Why are the older generations richer?

The FT’s article on the changing balance of incomes between the young and old was one of its most-read this week. Trawling through half a century’s income statistics, they found a reversal in the fortunes of the young and old. The median income for a young people in 1961 would  have made them relatively affluent while the median income for someone between 65 and 70 would have been in the bottom third. Today, that position has almost reversed.


In 1961, those earning the median income after housing costs for a 20-25 year old would have been at the 66th percentile in the income distribution. Their 2012 counterparts would only be at the 37th percentile.

Screen Shot 2015-02-25 at 09.29.53 Screen Shot 2015-02-25 at 09.30.16

The story fits in well with the zeitgeisty intergenerational conflict narrative.

The pattern of gains for the old at the expense of the young is repeated for rich and poor alike, but it is strongest for average and poorer families.

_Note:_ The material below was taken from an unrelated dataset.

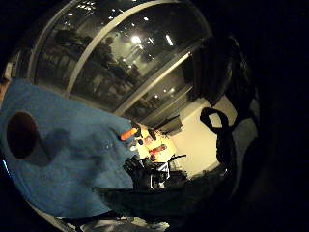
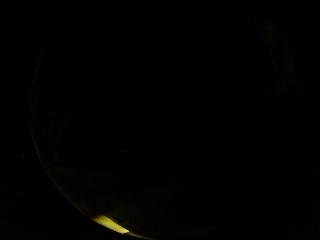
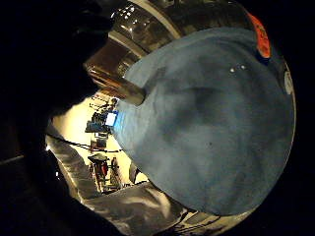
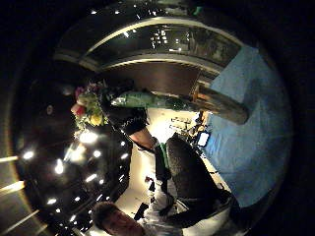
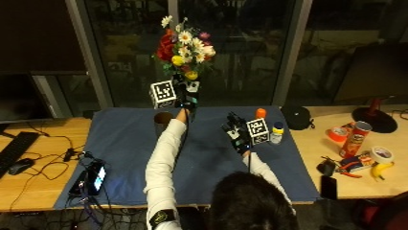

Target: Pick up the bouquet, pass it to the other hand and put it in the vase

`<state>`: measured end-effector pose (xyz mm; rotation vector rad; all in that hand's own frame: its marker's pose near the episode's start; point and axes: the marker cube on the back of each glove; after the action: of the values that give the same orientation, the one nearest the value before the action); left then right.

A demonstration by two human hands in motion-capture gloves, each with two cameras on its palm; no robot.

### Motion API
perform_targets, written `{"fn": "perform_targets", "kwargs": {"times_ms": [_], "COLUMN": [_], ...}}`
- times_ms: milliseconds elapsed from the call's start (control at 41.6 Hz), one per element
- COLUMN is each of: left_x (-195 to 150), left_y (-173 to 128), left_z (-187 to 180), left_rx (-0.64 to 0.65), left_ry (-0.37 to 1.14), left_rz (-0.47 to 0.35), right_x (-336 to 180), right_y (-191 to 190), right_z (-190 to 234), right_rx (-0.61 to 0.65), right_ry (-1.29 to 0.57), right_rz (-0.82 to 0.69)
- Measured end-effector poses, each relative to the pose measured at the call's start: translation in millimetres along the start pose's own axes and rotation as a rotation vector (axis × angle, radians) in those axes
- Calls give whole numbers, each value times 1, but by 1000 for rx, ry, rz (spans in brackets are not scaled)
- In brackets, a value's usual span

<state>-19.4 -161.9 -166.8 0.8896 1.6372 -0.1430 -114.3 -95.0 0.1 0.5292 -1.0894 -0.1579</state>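
- left hand (image 5: 184,93) raised high over the far edge of the blue cloth (image 5: 127,143), fingers curled round the stems of the bouquet (image 5: 184,45); arm stretched up and away from the person
- bouquet upright in that hand, blooms on top: red, white, yellow, a bit of pink; well above the table, in front of the dark window (image 5: 242,48)
- right thumb side palm view shows the same grip: gloved hand around green wrapped stems (image 4: 147,101), flower heads (image 4: 87,109) sticking out past it
- vase (image 5: 162,120): brownish cylinder standing on the cloth at its far side, just left of the left forearm, below the bouquet; bouquet not in it
- vase also seen as a tube on the cloth in the right palm views (image 3: 118,87) (image 4: 221,105)
- right hand (image 5: 239,134) low over the cloth, right of centre, apart from bouquet and vase; holds nothing, fingers look relaxed and spread, not curled on anything
- left thumb side palm view nearly all black, nothing readable
- small bottle with yellow band (image 5: 276,133) and an orange-topped item (image 5: 260,113) near the right hand on the cloth's far right
- right bare table: chips can (image 5: 357,139), tape rolls (image 5: 381,154), banana (image 5: 380,170), phone (image 5: 328,187), black cap (image 5: 296,116)
- left of cloth: keyboard (image 5: 14,146), mouse (image 5: 20,165), cables; a device with a lit screen (image 5: 96,176) on the cloth's near left corner
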Motion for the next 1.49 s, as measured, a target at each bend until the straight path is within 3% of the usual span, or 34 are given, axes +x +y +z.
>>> {"fn": "perform_targets", "kwargs": {"times_ms": [72,241,529,890,1010,1083,1203,1299,1395,1492], "left_x": [14,23,22,-60,-75,-104,-160,-214,-259,-238], "left_y": [-15,-49,-77,-101,-93,-88,-40,29,98,151], "left_z": [-14,-44,-83,-98,-103,-106,-118,-140,-170,-193], "left_rx": [32,127,259,244,222,199,54,-170,-253,-253], "left_ry": [-11,-80,-148,-160,-151,-168,-247,-335,-384,-410], "left_rz": [28,58,90,31,-15,-17,-112,-286,-429,-356], "right_x": [2,4,-3,19,-2,-1,8,18,40,58], "right_y": [-11,-31,-39,-53,-36,-35,-28,-18,-10,1], "right_z": [-10,-32,-54,-55,-53,-49,-43,-44,-51,-61], "right_rx": [12,-135,-104,-82,-122,-120,-154,-225,-198,-176], "right_ry": [44,-160,-182,-122,-124,-96,-83,-142,-55,-36], "right_rz": [33,14,3,-10,-48,-15,29,-70,-5,28]}}
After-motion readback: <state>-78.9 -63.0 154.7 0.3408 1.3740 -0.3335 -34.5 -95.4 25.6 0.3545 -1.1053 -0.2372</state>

And the gap between generations is wider for those on middle and lower incomes.

I wonder if our ancestors would find today’s income distribution so strange though. They would expect the young to earn less. For most of our history, age and income hierarchy were closely aligned. As recently as the early 20th century, young people were not expected to earn more than older people. They progressed up through the ranks of whatever occupation they were in, improving their skills and probably reaching peak earnings somewhere around 40. The outlandish bit of all this is the income distribution in the 1960s. The idea that the average 20-25 year old would earn more than two-thirds of the rest of the population would have been thought absurd.

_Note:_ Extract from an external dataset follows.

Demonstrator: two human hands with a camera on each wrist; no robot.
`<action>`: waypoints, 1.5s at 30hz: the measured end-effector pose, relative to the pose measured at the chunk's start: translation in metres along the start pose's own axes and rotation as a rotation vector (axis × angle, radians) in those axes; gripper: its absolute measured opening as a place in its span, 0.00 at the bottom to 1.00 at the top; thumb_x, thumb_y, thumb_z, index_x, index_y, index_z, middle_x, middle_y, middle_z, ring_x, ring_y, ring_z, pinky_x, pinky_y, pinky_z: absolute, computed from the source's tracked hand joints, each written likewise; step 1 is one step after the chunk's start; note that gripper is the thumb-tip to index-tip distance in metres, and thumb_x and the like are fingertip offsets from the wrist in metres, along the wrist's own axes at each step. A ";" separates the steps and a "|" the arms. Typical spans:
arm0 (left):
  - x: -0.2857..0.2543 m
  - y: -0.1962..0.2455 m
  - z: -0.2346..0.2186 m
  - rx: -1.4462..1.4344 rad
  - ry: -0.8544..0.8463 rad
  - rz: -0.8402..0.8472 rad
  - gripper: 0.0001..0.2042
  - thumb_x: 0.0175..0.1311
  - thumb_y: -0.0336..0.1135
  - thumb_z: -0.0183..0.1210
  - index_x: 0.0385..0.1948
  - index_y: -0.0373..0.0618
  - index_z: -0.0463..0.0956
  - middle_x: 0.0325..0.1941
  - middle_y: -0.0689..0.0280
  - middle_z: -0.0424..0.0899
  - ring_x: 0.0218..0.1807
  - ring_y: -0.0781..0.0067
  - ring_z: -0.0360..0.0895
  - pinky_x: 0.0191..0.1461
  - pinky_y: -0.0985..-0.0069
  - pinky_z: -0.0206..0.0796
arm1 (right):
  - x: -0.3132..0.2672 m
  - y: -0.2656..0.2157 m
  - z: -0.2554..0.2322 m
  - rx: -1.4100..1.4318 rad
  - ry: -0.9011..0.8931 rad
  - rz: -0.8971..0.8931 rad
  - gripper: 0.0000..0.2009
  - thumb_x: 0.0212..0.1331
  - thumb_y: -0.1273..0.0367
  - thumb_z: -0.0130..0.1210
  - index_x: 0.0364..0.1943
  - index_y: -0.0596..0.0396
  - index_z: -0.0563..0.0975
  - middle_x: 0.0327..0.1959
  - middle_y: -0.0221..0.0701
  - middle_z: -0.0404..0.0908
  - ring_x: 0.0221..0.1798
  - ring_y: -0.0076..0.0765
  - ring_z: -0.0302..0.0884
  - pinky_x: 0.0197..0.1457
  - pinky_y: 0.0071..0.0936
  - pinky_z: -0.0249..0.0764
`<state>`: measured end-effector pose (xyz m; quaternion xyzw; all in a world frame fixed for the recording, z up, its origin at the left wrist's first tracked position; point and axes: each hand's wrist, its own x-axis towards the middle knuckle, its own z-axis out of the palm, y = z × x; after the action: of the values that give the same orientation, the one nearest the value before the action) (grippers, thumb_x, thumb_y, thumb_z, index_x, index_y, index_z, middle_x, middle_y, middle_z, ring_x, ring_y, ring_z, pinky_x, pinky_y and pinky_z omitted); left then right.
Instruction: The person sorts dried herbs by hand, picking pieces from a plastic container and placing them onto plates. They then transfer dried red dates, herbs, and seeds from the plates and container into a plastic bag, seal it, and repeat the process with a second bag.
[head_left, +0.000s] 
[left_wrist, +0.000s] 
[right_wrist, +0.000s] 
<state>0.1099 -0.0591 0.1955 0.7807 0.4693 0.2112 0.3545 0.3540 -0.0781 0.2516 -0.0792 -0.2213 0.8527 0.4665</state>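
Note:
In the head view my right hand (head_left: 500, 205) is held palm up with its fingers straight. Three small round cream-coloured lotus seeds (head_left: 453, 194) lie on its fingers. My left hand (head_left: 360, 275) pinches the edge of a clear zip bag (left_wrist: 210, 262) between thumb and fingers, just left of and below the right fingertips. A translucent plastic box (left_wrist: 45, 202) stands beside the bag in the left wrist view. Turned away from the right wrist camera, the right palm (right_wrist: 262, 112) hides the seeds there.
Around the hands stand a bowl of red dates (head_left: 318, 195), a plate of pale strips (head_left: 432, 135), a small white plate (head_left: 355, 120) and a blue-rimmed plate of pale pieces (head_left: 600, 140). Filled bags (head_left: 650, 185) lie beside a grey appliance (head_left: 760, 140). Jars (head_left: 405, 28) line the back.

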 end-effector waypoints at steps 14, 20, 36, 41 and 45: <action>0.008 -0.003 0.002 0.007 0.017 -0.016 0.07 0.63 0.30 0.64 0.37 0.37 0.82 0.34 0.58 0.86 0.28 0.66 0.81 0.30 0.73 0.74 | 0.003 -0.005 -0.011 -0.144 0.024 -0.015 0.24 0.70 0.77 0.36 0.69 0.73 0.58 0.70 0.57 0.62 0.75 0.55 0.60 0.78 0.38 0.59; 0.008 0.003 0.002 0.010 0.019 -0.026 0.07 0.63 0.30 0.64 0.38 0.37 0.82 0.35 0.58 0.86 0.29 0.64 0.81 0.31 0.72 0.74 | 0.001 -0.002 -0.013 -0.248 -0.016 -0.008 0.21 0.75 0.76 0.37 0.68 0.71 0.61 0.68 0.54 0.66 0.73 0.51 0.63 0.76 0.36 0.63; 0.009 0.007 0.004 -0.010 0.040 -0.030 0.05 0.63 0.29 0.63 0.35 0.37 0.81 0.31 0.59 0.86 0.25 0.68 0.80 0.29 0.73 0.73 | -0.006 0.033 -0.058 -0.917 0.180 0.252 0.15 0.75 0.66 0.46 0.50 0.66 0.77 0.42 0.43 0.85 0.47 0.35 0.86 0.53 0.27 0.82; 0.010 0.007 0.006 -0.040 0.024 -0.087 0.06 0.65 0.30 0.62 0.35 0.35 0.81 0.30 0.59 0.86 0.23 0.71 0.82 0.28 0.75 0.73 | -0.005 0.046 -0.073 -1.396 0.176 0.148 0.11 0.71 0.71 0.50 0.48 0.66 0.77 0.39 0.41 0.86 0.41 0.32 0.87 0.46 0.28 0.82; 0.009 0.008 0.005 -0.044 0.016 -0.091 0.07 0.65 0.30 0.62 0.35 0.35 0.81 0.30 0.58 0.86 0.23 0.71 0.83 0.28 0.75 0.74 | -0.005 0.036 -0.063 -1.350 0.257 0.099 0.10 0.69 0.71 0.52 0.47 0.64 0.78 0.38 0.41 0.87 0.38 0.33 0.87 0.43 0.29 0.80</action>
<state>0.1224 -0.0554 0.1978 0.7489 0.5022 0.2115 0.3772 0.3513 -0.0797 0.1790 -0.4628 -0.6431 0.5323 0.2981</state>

Indeed, a lot of people thought it was absurd in the 1960s. I once saw a documentary on the youth of the 1960s and the Mods and Rockers. It went into some of the socio-economic factors behind the growth of these youth movements. There was an interview from the early 1960s with a man and his daughter. The daughter was earning a lot more money as a secretary than her father was as a manual worker. He was clearly proud of his daughter yet, at the same time, slightly bemused that this should be the case. The increase in young people’s earnings and the behaviour and attitudes that came with it were behind much of the moral panic about the Mods and Rockers. Not only were they tearing around the country on motorbikes but the cheeky little blighters were earning more money than their parents to boot. And after we’d fought a bleedin’ war, n’ all….

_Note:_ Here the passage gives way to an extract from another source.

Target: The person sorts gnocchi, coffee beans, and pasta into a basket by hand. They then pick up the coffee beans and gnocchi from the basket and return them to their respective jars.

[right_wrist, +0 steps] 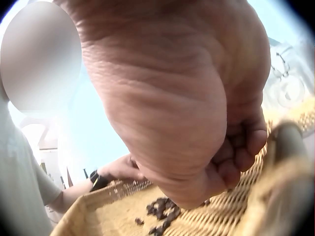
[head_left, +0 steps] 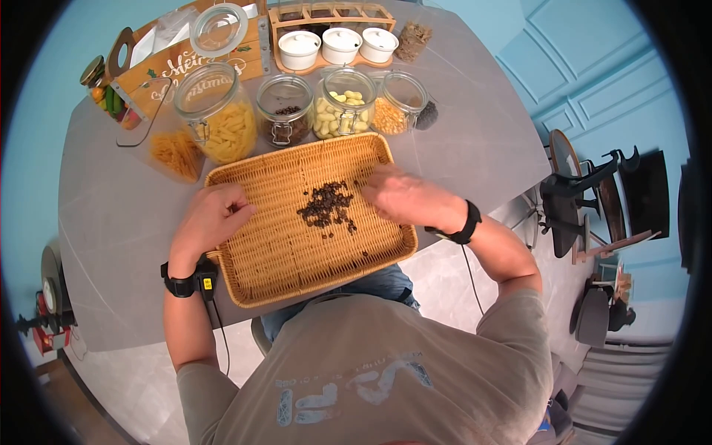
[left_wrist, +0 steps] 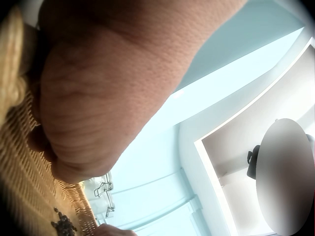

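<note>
Dark brown beans [head_left: 326, 206] lie in a loose heap on the floor of a rectangular wicker basket [head_left: 297, 276]. My left hand [head_left: 213, 216] rests at the basket's left rim, its fingers loosely curled and nothing visible in them. Over the right part of the basket is my right hand [head_left: 404, 199], slightly blurred, with a stray bean by its fingertips. The right wrist view shows this hand [right_wrist: 182, 108] with its fingers [right_wrist: 230, 172] bent towards the palm; whether they hold a bean is hidden. The left wrist view has the beans [left_wrist: 64, 225] beyond my left hand [left_wrist: 93, 108].
Behind the basket stand open glass jars of pasta [head_left: 226, 133], dark beans [head_left: 285, 127], pale yellow pieces [head_left: 343, 115] and orange grains [head_left: 391, 115]. A bag of pasta [head_left: 176, 154] lies left. Farther back are white lidded pots [head_left: 300, 50] and a wooden crate [head_left: 193, 70].
</note>
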A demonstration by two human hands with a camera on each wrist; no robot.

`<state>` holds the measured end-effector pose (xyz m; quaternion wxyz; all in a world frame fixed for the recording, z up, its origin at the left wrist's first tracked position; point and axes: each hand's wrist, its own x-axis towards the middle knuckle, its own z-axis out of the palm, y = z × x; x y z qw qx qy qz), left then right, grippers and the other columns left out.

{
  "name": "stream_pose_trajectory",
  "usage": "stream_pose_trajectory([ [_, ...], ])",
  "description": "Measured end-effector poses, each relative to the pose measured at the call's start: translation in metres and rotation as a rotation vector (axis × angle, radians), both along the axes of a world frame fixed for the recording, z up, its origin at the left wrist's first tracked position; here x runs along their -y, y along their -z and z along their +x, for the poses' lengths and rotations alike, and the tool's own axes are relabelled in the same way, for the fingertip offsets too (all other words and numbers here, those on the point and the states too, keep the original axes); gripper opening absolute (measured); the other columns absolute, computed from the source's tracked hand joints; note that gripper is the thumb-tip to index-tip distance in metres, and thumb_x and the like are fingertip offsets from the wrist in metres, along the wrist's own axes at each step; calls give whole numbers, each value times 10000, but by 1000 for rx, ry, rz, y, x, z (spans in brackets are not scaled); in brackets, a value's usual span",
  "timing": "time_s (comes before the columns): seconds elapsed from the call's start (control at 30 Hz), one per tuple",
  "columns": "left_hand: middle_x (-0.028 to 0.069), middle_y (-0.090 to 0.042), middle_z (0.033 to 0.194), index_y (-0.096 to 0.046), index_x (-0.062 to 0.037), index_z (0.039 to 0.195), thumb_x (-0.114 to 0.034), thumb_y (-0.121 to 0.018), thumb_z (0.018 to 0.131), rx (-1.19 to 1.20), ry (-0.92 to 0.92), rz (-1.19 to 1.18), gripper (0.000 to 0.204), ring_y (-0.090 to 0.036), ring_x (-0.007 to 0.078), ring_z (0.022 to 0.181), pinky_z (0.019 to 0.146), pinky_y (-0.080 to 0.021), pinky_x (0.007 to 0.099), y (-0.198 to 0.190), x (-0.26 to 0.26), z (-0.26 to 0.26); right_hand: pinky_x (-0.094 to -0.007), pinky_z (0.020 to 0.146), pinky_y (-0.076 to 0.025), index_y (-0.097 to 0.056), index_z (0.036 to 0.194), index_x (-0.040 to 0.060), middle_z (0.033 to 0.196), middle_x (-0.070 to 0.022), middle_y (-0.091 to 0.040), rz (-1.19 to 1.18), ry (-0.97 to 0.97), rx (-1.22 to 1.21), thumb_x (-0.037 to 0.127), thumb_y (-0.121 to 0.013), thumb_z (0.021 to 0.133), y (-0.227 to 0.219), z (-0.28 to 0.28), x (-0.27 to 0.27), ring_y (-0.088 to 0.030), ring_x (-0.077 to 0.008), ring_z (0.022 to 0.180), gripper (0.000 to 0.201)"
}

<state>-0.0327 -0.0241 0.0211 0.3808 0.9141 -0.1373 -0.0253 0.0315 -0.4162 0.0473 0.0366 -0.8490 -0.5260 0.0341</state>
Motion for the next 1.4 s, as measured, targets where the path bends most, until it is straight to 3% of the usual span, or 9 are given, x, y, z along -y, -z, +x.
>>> stream_pose_trajectory([
  [0.17,80,-572,762,-617,7,868,-121,-823,961,-47,9,-22,260,-528,189,668,612,-450,351,7,-2,0,-503,882,-573,-670,956,-1,936,-183,-697,238,238,-22,47,-703,871,-33,67,23,-685,-388,1020,103],
  [0.27,77,-564,759,-615,7,867,-119,-820,964,-64,4,-31,260,-526,186,668,611,-450,348,8,-2,1,-501,854,-580,-682,963,-13,917,-194,-711,163,426,119,37,-712,869,-73,105,24,-688,-393,994,111],
  [0.4,150,-640,765,-634,10,843,-160,-847,925,-39,-9,-3,286,-609,320,656,613,-484,415,3,0,1,-488,833,-579,-689,950,-18,879,-186,-716,224,504,309,19,-718,869,-56,139,36,-690,-385,1000,94],
  [0.6,150,-643,766,-635,7,841,-163,-840,932,-30,-9,-11,281,-616,331,667,617,-482,420,3,0,0,-474,877,-552,-682,886,7,880,-151,-669,170,188,314,12,-720,844,-51,76,12,-664,-356,985,57],
  [0.87,147,-654,770,-641,-2,842,-167,-834,936,-26,-1,5,271,-632,345,683,622,-481,432,0,0,1,-417,989,-514,-682,893,39,930,-97,-700,28,101,256,74,-654,888,-8,31,-4,-653,-287,1100,45],
  [0.97,101,-609,754,-637,7,858,-127,-828,941,6,23,1,247,-557,218,651,608,-456,366,4,-2,1,-410,1073,-470,-726,929,53,935,-87,-727,-17,86,264,106,-645,903,13,34,-2,-631,-258,1190,101],
  [1.07,104,-616,753,-646,1,863,-131,-830,940,-2,20,8,239,-567,221,655,611,-463,368,0,-1,0,-443,1106,-490,-772,807,59,860,-104,-753,-32,74,280,77,-674,859,23,36,-4,-668,-288,1134,112],
  [1.27,112,-621,752,-645,4,863,-137,-835,940,21,22,13,248,-575,230,654,616,-473,371,1,-2,0,-406,1078,-484,-763,747,83,791,-88,-726,-30,80,286,91,-685,837,30,41,-5,-661,-277,1091,119],
  [1.4,153,-660,774,-632,-4,848,-187,-827,942,-19,7,7,283,-632,358,698,639,-489,441,-1,0,0,-396,1083,-470,-762,938,52,924,-84,-726,-202,88,184,109,-651,905,19,41,-7,-644,-248,1143,129],
])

As Chris Giles and Sarah O’Connor say in their piece:

Those born in the 1940s belonged to a particularly lucky generation. On average they were relatively rich as young adults and remain relatively rich today.

The sharp-eyed among you will already have worked out that the 20-25s of the early 1960s are today’s recently retired. They lived through an extraordinary time when the economy grew at a rate never seen before and when twenty year olds could out-earn their parents.

But something else happened during that period too. Not only did the economy grow but those on middle incomes got a bigger share of the spoils.

Wages as a percentage of GDP reached a peak in the 1970s. For a brief period, most of the benefits of Britain’s economic growth went to employees.


Chart by Chris Dillow

At the same time, middle earners were getting a larger share of those wages. The 60s, 70s and early 80s were a good time to be earning the median wage. Not only did you benefit from a growing economy, you got a higher share of the proceeds too. Those on middle incomes got a bigger slice of a bigger pie than at any time before or since.

It was during this period that today’s recently retired were in the prime of their working lives. Many were able to buy property, which was still cheap by today’s standards, and have increased their wealth by doing so. A lot of people had generous final salary pension schemes and enough disposable income to invest to top them up.

Since the 1980s, though, wages have fallen as a percentage of GDP and the proportion of income going to those in the middle has fallen too.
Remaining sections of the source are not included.